● **Work item**: In the entries that follow, the lines from the one with "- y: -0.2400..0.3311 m" through the one with "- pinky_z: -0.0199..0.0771" are the ones to write out, exactly and with both ends included. Nothing else should appear.

● **Excerpted data**:
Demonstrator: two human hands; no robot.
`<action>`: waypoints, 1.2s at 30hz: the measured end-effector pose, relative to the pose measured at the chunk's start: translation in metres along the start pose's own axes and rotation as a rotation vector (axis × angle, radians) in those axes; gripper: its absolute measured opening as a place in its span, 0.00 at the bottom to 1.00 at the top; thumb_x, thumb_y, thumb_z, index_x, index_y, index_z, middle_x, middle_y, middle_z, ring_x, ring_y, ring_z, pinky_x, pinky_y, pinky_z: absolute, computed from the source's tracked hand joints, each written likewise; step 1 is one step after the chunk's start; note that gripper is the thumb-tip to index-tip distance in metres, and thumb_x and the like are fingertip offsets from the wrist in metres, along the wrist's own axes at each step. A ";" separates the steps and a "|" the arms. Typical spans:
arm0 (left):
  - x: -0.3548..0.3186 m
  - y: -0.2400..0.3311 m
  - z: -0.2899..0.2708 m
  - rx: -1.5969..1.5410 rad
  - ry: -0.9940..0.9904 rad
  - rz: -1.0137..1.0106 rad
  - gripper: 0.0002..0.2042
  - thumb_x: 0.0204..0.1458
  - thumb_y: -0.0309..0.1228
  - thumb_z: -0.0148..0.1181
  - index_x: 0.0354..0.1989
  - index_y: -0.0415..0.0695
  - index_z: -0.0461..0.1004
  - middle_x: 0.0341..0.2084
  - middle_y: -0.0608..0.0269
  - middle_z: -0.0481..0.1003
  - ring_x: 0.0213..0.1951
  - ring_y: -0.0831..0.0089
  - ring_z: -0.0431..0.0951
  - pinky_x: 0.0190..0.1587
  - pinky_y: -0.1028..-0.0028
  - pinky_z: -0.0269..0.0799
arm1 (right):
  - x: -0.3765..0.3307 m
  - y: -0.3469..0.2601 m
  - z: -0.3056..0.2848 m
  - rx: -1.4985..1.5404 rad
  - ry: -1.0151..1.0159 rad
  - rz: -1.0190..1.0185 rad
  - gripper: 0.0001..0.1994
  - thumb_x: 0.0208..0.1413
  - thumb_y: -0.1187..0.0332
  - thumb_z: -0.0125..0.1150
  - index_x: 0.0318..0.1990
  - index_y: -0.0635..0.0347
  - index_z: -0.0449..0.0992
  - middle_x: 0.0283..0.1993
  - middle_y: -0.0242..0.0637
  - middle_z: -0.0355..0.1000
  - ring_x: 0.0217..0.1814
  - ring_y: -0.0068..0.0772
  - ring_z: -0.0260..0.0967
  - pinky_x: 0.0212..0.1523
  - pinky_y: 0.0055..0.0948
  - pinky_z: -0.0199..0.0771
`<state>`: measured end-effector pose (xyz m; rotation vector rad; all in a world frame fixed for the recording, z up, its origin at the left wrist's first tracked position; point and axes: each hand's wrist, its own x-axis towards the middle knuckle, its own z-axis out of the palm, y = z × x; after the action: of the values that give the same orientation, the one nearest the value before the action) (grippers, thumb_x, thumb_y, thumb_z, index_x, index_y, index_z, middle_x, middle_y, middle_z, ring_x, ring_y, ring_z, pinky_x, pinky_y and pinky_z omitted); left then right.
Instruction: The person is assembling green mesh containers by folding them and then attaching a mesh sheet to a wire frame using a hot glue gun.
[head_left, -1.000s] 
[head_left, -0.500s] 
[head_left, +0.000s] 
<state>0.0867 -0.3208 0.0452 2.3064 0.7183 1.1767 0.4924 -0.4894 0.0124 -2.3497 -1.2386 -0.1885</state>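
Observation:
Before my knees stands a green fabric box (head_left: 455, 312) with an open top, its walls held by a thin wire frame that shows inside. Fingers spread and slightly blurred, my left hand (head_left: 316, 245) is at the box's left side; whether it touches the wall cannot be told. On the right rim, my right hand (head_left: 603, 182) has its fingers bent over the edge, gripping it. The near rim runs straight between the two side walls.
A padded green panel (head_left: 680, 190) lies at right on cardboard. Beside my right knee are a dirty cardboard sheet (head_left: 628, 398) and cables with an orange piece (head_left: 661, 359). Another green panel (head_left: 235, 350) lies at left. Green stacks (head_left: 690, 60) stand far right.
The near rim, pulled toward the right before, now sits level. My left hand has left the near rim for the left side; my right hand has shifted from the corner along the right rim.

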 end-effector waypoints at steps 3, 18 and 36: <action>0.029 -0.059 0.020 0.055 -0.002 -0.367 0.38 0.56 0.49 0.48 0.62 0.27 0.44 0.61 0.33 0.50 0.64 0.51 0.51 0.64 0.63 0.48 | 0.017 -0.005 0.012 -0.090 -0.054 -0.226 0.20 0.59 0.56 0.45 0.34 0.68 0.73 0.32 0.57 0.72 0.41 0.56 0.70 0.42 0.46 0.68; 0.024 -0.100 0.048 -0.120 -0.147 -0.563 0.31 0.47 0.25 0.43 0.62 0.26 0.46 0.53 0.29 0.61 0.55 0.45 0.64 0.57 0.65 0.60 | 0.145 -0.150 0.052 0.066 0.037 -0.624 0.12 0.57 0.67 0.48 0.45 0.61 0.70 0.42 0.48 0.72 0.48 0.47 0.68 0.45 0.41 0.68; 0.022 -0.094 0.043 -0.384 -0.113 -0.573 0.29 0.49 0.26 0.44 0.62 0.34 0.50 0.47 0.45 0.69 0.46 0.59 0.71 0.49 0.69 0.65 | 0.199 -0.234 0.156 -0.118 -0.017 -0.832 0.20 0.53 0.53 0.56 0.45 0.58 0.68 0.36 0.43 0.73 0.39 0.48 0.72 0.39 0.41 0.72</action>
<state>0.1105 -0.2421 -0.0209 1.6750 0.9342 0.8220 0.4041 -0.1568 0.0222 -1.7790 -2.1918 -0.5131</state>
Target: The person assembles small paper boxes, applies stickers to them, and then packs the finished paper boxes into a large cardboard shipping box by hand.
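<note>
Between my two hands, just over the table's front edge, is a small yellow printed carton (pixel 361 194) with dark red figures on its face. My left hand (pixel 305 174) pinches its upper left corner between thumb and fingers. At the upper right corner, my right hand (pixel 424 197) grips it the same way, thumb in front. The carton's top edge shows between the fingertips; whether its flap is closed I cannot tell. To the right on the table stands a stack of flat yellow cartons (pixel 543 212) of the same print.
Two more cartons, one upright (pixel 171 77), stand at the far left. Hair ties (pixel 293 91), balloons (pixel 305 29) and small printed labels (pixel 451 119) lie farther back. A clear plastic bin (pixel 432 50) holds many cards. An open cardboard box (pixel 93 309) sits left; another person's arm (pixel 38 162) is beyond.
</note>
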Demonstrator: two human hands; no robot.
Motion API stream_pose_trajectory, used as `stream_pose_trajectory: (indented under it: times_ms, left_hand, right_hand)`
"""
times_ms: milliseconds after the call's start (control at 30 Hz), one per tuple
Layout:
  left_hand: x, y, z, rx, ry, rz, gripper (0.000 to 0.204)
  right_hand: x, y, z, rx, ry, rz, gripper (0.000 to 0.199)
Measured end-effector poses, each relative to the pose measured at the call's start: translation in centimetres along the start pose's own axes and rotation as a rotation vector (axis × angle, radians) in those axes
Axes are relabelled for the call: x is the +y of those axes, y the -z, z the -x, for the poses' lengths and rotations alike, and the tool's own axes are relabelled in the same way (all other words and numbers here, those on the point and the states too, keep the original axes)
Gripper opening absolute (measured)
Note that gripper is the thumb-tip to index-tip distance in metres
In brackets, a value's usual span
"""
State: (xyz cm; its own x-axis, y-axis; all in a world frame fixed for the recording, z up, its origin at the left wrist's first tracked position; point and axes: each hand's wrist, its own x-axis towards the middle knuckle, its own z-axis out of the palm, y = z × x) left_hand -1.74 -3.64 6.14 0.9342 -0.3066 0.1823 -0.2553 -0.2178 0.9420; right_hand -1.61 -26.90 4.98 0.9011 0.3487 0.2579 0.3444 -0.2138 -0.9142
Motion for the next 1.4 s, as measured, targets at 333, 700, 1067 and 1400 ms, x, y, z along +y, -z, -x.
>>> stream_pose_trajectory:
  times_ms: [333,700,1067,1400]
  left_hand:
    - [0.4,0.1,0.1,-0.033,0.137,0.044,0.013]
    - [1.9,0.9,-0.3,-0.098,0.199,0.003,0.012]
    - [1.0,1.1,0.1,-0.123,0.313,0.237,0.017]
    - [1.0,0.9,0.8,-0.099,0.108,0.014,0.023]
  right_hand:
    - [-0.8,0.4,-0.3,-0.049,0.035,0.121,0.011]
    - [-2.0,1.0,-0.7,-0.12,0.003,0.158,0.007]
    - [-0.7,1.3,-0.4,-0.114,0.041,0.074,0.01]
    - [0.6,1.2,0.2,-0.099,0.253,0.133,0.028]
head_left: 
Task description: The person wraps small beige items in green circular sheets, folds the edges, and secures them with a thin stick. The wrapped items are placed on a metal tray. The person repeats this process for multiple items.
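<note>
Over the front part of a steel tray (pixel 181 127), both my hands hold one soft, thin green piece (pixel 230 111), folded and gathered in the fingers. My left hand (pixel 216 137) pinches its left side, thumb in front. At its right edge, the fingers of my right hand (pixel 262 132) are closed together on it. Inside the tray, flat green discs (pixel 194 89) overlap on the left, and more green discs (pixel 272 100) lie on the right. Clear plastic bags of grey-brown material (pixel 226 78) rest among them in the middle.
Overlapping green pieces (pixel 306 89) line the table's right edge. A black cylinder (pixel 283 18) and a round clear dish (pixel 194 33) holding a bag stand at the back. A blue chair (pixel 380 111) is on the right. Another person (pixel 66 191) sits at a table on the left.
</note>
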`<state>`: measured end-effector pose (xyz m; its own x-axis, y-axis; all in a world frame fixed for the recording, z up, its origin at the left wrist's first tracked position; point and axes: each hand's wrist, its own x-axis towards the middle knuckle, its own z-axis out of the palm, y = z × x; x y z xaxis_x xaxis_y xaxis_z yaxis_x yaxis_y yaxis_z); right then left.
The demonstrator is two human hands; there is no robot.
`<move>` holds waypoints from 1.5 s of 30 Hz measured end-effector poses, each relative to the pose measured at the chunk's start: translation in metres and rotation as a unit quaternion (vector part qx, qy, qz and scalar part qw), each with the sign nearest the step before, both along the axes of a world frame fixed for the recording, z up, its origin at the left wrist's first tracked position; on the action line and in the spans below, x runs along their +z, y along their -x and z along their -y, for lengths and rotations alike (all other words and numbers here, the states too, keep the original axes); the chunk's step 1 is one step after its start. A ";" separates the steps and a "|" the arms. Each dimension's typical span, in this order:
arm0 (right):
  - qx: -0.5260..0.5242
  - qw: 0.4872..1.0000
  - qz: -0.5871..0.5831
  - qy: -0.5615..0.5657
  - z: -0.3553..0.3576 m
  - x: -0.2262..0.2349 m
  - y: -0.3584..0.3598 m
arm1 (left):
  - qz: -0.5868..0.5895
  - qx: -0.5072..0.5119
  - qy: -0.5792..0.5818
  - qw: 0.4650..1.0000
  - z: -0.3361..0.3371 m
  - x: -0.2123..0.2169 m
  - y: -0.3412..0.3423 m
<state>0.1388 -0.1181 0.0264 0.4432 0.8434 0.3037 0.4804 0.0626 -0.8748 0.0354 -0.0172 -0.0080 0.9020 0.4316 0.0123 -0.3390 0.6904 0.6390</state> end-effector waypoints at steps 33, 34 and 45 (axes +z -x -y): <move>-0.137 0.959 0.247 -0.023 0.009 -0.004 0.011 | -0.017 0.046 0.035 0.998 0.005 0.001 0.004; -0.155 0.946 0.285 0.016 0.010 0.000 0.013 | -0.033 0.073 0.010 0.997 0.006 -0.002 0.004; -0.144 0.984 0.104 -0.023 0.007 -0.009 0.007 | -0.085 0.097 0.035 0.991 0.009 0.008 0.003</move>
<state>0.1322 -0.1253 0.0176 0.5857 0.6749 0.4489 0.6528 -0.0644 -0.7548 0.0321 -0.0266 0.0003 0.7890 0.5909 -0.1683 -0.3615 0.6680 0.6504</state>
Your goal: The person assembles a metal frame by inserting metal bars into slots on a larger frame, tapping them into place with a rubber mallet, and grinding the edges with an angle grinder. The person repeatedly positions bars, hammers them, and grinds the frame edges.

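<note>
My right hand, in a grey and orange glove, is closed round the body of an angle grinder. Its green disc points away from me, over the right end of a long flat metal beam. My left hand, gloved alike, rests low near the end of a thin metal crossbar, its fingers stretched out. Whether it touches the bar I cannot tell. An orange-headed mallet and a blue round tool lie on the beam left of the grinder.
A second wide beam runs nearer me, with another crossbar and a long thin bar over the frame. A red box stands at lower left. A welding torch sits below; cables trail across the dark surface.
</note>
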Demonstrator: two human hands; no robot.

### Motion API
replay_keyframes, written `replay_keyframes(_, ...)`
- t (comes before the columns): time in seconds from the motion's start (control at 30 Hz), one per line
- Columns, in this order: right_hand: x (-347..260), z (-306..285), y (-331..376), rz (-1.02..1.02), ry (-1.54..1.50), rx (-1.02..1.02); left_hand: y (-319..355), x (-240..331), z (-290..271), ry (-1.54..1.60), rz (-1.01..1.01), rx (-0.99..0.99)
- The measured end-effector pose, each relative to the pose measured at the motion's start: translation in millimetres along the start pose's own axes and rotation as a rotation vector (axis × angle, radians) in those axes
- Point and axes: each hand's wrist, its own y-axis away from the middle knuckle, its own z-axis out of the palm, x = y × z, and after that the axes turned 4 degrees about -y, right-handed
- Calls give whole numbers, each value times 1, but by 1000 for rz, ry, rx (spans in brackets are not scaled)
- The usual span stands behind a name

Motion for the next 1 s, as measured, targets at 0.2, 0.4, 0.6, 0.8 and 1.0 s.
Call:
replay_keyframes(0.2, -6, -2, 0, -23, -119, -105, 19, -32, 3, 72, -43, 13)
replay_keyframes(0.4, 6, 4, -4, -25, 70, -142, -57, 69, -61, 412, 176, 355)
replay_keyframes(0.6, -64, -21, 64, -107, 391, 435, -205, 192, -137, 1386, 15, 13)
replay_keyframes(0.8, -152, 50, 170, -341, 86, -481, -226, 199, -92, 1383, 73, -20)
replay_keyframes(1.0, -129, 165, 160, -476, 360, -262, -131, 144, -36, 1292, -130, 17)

● **Written solution**:
  - y: -0.2400..0.3311 m
  - z: -0.2899..0.2708 m
  - rx: -1.5969..1.5410 rad
  - ry: -0.9940..0.9904 rad
  - rz: -1.0137..1.0106 rad
  - gripper: 0.0002..0.2042
  - thumb_x: 0.0204..0.1458
  - thumb_y: -0.0309..0.1228
  - thumb_z: -0.0148..0.1181
  - index_x: 0.0354..0.1989
  - index_y: -0.0415..0.0695
  - index_z: -0.0461..0.1004
  - middle_x: 0.0341..0.2084
  - middle_y: -0.0608..0.0269
  - middle_z: -0.0481..0.1003
  - ring_x: 0.0213..0.1951
  - ring_y: -0.0831..0.0089
  - ring_z: -0.0431..0.0951
  - pinky_x: 0.0190..0.1587
  - pinky_y: -0.1028..-0.0028
  - pinky_z: -0.0269..0.0799
arm1 (right):
  - x: -0.3765..0.3307 m
  - y: -0.3469..0.2601 m
  - z: -0.3056..0.2848 m
  - rx: -1.4985..1.5404 rad
  - ry: -1.0151..1.0159 rad
  - rz: -1.0190..1.0185 rad
  - gripper: 0.0001..0.1994
  - thumb_x: 0.0208..0.1413
  - thumb_y: -0.1187..0.0332
  - thumb_z: -0.0125..0.1150
  - index_x: 0.0318..0.1990
  - index_y: -0.0635..0.0347
  - index_z: -0.0449..0.0992
  - middle_x: 0.0283..0.1993
  - middle_y: -0.0242..0.0637
  - middle_z: -0.0355..0.1000
  - ring_x: 0.0217..0.1814
  - ring_y: -0.0068..0.0772
  - ring_z: -0.0260..0.0967
  - pinky_x: 0.0212..0.1523
  - pinky_y: 0.0055..0.0948
  - pinky_z: -0.0199..0.0771

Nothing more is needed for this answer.